■ **EXERCISE**:
For the listing that follows, give again exactly the lines from the one with "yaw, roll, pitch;" to the one with "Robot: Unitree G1", including both.

■ **SOURCE RECORDS**:
──────────────────────────────

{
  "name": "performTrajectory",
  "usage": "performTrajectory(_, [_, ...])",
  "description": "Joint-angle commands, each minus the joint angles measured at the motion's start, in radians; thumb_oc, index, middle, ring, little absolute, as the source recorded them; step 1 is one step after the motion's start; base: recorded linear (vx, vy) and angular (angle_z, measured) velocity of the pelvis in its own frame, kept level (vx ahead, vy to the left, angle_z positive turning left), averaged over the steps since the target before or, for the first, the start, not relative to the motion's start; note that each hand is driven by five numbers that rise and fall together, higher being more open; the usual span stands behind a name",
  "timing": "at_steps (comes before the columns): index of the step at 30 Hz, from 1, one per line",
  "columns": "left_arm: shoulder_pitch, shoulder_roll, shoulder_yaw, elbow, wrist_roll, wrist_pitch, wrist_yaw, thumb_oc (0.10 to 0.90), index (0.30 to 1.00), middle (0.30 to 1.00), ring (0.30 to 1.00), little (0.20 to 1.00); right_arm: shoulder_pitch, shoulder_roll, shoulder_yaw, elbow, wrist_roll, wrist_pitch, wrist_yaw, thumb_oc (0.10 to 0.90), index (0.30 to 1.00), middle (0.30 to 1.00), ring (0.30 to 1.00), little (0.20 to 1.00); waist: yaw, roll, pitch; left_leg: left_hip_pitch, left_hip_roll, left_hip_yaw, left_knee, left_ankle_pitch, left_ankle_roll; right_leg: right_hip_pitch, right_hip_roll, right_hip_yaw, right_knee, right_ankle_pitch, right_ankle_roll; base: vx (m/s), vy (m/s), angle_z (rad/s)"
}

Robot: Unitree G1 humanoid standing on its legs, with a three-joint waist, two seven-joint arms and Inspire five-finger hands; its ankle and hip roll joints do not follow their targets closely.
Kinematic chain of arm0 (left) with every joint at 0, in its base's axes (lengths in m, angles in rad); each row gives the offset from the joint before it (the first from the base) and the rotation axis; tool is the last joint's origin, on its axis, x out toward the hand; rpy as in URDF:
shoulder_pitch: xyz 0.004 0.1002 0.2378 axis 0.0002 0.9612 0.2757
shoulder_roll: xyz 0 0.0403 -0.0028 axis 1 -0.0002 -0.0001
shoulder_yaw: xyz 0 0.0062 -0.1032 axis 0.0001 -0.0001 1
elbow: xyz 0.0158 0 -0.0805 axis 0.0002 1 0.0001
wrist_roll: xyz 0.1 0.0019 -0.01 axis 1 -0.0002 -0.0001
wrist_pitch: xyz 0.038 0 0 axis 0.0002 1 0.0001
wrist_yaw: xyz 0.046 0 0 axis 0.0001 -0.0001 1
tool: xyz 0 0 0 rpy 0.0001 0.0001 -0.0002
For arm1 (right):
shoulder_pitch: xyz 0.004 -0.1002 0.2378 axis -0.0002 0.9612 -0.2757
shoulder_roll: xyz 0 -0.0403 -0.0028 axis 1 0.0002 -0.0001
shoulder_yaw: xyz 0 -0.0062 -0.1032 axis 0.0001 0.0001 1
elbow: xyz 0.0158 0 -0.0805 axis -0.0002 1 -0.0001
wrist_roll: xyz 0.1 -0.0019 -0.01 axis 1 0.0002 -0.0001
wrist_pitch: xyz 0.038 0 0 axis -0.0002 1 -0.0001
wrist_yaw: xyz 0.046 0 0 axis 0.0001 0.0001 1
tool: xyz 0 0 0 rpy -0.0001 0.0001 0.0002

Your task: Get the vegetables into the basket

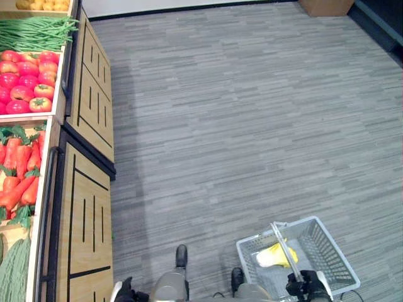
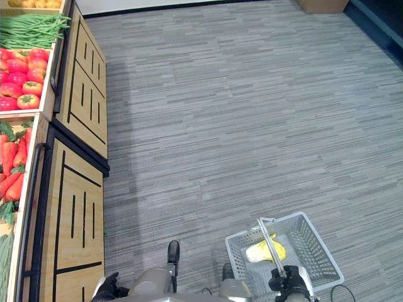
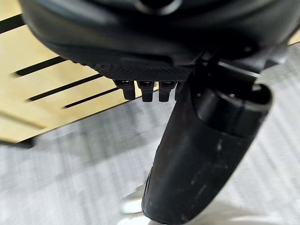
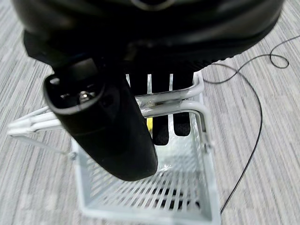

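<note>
Left eye view: a yellow vegetable lies in the white wire basket at lower right, whose handle the right hand grips with curled fingers. Tomatoes and carrots fill the produce stand at left; the left hand hangs beside it, fingers curled, empty.

Grey striped floor stretching beside a wooden produce stand

A grey carpet-like floor is spreading across the room, its streaks running crosswise. Along the left, a light wooden stand with black trim and dark slot-like lines in its panels is standing in two sections, one behind the other. A pale wall with a dark baseboard is running along the far edge, a brown box-like thing is sitting at the far right, and a dark strip is edging the right corner.
</note>
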Motion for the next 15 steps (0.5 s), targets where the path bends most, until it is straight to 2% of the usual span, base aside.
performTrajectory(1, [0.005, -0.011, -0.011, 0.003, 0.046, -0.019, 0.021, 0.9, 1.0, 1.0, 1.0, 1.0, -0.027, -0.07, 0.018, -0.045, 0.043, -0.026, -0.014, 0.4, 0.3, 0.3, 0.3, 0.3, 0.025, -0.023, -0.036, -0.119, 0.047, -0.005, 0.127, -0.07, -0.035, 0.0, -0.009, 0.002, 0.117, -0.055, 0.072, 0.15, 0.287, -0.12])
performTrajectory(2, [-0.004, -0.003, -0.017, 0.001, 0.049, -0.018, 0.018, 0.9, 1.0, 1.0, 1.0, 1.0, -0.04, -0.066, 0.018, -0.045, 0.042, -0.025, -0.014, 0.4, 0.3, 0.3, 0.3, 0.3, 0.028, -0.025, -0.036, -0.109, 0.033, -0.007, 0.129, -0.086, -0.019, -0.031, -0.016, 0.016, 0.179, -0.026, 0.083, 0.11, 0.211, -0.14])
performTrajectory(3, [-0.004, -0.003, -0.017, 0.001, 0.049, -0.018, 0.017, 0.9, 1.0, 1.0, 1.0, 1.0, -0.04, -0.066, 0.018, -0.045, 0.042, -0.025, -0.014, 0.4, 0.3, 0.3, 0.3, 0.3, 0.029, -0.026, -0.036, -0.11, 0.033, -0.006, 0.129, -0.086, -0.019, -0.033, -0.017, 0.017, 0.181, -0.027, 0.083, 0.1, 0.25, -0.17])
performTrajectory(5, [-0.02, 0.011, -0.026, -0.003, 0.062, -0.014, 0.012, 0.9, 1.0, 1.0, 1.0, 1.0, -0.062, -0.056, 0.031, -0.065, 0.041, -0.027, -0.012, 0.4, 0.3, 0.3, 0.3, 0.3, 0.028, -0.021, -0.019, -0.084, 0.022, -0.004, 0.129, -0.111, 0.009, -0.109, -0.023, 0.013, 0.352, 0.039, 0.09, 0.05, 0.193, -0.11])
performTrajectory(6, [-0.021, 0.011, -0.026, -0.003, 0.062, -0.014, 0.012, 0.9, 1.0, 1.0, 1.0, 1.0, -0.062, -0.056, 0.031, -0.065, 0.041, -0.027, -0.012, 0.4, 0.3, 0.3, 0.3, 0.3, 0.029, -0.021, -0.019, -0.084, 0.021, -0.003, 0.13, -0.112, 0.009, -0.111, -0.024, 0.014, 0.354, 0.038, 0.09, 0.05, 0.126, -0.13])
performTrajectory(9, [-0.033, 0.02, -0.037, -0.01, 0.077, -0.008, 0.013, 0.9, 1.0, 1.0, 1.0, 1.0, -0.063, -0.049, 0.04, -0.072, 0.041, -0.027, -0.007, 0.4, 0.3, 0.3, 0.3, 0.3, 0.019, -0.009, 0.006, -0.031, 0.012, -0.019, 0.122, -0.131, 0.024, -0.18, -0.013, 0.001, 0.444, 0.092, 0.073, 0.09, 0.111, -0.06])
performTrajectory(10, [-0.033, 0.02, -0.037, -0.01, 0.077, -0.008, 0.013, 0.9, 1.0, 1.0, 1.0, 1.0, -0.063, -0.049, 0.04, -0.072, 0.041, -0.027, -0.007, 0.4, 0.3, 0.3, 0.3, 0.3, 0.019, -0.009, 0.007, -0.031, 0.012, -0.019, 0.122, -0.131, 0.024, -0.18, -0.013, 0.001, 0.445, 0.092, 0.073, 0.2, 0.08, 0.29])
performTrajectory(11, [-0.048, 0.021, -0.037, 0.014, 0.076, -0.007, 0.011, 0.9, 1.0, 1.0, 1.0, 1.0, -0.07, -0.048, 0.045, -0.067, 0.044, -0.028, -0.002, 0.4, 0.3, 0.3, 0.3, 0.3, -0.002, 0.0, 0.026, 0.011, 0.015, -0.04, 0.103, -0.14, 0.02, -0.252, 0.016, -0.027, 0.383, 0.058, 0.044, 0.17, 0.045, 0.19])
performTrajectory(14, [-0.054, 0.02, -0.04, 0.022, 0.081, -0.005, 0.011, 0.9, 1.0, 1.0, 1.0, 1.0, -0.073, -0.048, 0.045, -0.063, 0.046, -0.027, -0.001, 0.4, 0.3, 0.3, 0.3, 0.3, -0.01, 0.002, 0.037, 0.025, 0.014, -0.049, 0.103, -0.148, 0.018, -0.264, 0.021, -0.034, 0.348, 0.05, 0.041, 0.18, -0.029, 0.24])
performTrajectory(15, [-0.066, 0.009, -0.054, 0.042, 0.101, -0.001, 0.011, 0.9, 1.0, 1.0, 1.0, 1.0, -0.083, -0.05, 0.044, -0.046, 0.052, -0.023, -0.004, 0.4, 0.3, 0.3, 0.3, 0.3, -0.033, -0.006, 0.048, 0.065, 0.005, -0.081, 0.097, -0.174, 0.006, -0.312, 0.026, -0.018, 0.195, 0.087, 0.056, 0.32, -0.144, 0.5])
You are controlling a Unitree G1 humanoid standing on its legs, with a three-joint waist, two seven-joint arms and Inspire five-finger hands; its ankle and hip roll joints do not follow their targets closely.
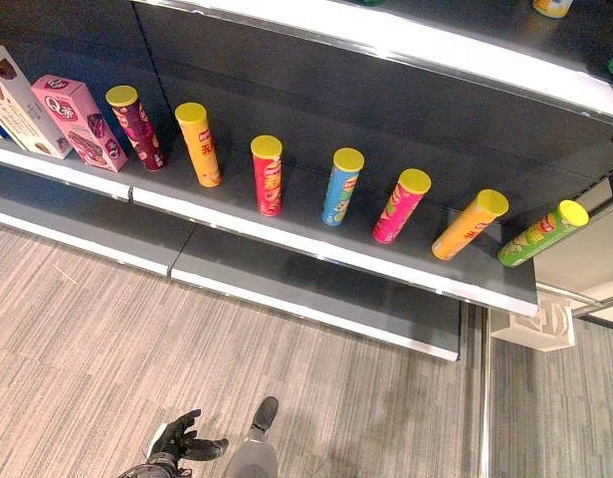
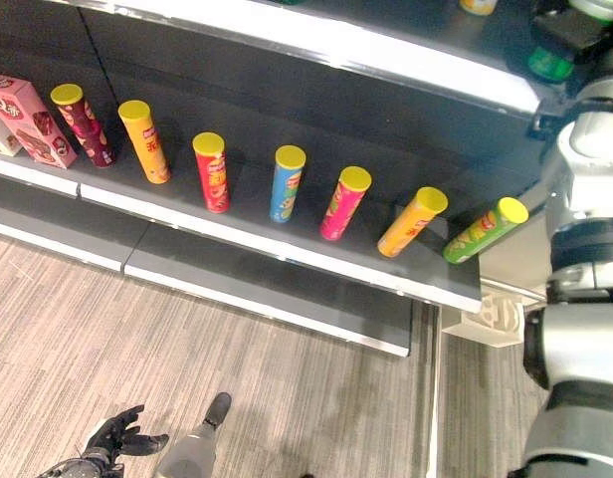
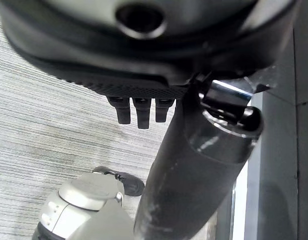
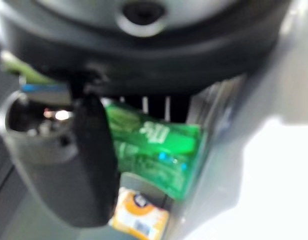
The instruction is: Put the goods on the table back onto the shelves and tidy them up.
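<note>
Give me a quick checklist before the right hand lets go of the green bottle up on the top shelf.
1. Right hand curled round the green bottle: ok.
2. Bottle standing firmly on the upper shelf: cannot tell, its base is hidden.
3. Room beside the yellow packet next to it: cannot tell.
4. Row of yellow-lidded tubes on the middle shelf upright, from the dark red tube to the green tube: ok.
5. Left hand low over the floor, open, holding nothing: ok.

Dark shelving point(image 1: 287, 214) with pale edges above grey striped floor point(image 1: 98, 339).
</note>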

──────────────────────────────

■ **RESPONSE AREA**:
  "columns": "left_arm: shoulder_pitch, shoulder_roll, shoulder_yaw, elbow, wrist_roll, wrist_pitch, wrist_yaw, thumb_oc (0.10 to 0.90), index (0.30 to 1.00), middle (0.30 to 1.00), ring (0.30 to 1.00), little (0.20 to 1.00); right_arm: shoulder_pitch, shoulder_roll, shoulder_yaw, elbow, wrist_roll, wrist_pitch, wrist_yaw, thumb_oc (0.10 to 0.90), index (0.30 to 1.00), middle (0.30 to 1.00), ring (0.30 to 1.00), little (0.20 to 1.00); waist: yaw, roll, pitch; left_leg: left_hip_pitch, left_hip_roll, left_hip_yaw, left_knee, left_ankle_pitch, left_ankle_roll; right_leg: right_hip_pitch, right_hip_roll, right_hip_yaw, right_knee, right_ankle_pitch, right_ankle_roll; base: vx (m/s), vy (m/s), angle_z (rad/s)"
}

Robot: Unitree G1 humanoid standing on its legs, with a three-joint waist, two seven-joint arms and Inspire five-finger hands; its ankle and hip roll joints do not follow their targets closely.

There is nothing more to the answer.